-- TASK REQUIREMENTS --
Pictures in the data below are not part of the copy; transcribe everything else exactly.

= Beginning of Section =

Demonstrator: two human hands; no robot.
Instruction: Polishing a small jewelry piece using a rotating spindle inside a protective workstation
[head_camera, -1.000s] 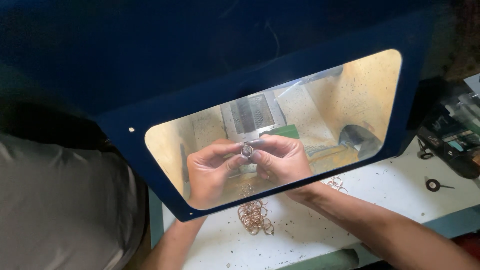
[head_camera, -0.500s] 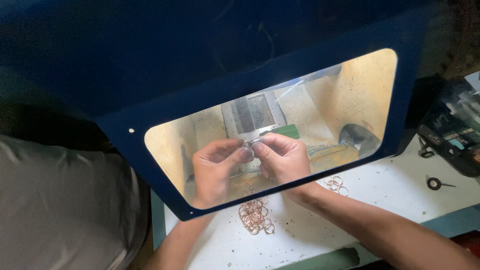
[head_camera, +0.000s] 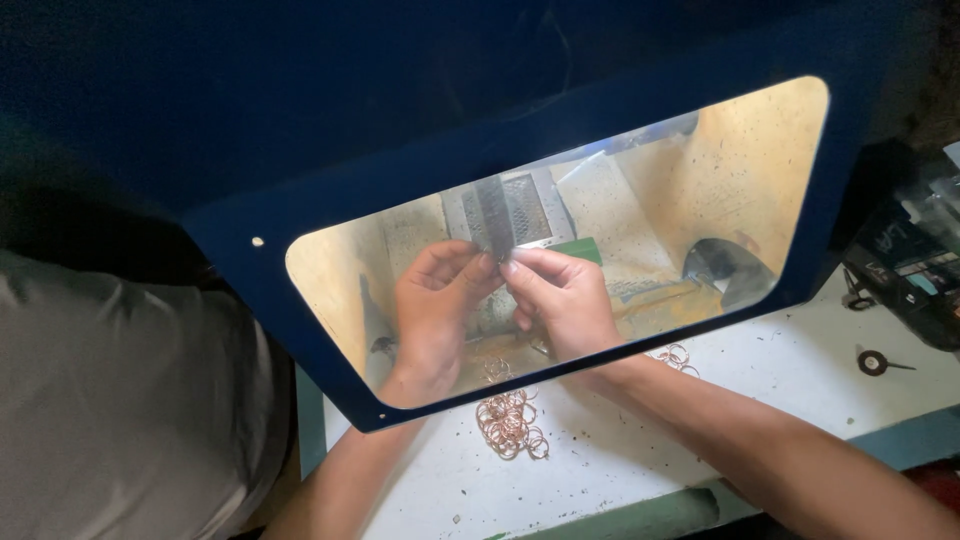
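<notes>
Pinching together, both hands meet fingertip to fingertip behind a clear window (head_camera: 700, 190) set in a dark blue hood (head_camera: 400, 120). The left hand (head_camera: 435, 305) curls its fingers in, and the right hand (head_camera: 560, 295) bends its fingers to touch them. Something very small sits between the fingertips, but it is too tiny to tell what it is. Both hands are closed tight on that spot, just in front of a grey metal block with a mesh face (head_camera: 510, 210).

Near the front edge of the desk (head_camera: 620, 450), below the hood and between the two arms, lies a pile of thin copper-coloured wire rings (head_camera: 510, 420), shiny and round. A few more rings (head_camera: 675, 355) lie beside the right wrist. The desk is white and dotted with little specks. Inside the hood the walls look yellow and dusty. A small black round piece with a thin stem (head_camera: 875, 362) rests near the right edge of the desk.
</notes>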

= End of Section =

-- COMPLETED TASK --
Demonstrator: two human hands; no robot.
Instruction: Polishing a small jewelry piece using a rotating spindle inside a protective workstation
[head_camera, -1.000s] 
[head_camera, -0.500s] 
[head_camera, +0.000s] 
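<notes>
Pinching together, both hands meet fingertip to fingertip behind a clear window (head_camera: 700, 190) set in a dark blue hood (head_camera: 400, 120). The left hand (head_camera: 435, 305) curls its fingers in, and the right hand (head_camera: 560, 295) bends its fingers to touch them. Something very small sits between the fingertips, but it is too tiny to tell what it is. Both hands are closed tight on that spot, just in front of a grey metal block with a mesh face (head_camera: 510, 210).

Near the front edge of the desk (head_camera: 620, 450), below the hood and between the two arms, lies a pile of thin copper-coloured wire rings (head_camera: 510, 420), shiny and round. A few more rings (head_camera: 675, 355) lie beside the right wrist. The desk is white and dotted with little specks. Inside the hood the walls look yellow and dusty. A small black round piece with a thin stem (head_camera: 875, 362) rests near the right edge of the desk.
</notes>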

The exercise asks for nothing more than this.